Undeformed corresponding 2D representation of the 3D microstructure for SGI shown to the left in Fig. 7

Considering ultimate tensile stress levels, SGI will generally have the highest value followed by CGI and then LGI [14]. This is directly related to the localization of stress concentrators such as graphite inclusions and their shapes, respectively, see e.g. [15, 16]. Notice also that three-dimensional effects such as e.g. graphite nodules, will increase the strain locally, point A for SGI in Fig. 7, which is not possible to predict in a two-dimensional analysis of the corresponding microstructure , see Fig. 8.

Conclusions

In the present paper, three-dimensional finite element models have been developed in order to better understand the effects of graphite inclusion morphology under similar loading conditions.

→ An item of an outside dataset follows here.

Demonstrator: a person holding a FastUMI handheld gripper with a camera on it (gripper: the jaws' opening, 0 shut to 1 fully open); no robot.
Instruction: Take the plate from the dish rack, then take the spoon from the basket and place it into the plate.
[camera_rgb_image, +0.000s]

The localization of plastic strain has been proven to be more pronounced for SGI than for the other two microstructures , CGI, and LGI. It has also been concluded that numerical analysis in two dimensions are not sufficient when analyzing actual microstructural features, which is common observed in literature. The effects originating from the three-dimensional representation of the microstructure is most likely the cause of mismatch between e.g. micro digital image correlation (μDIC) and finite element simulations trying to predict strain fields locally [11].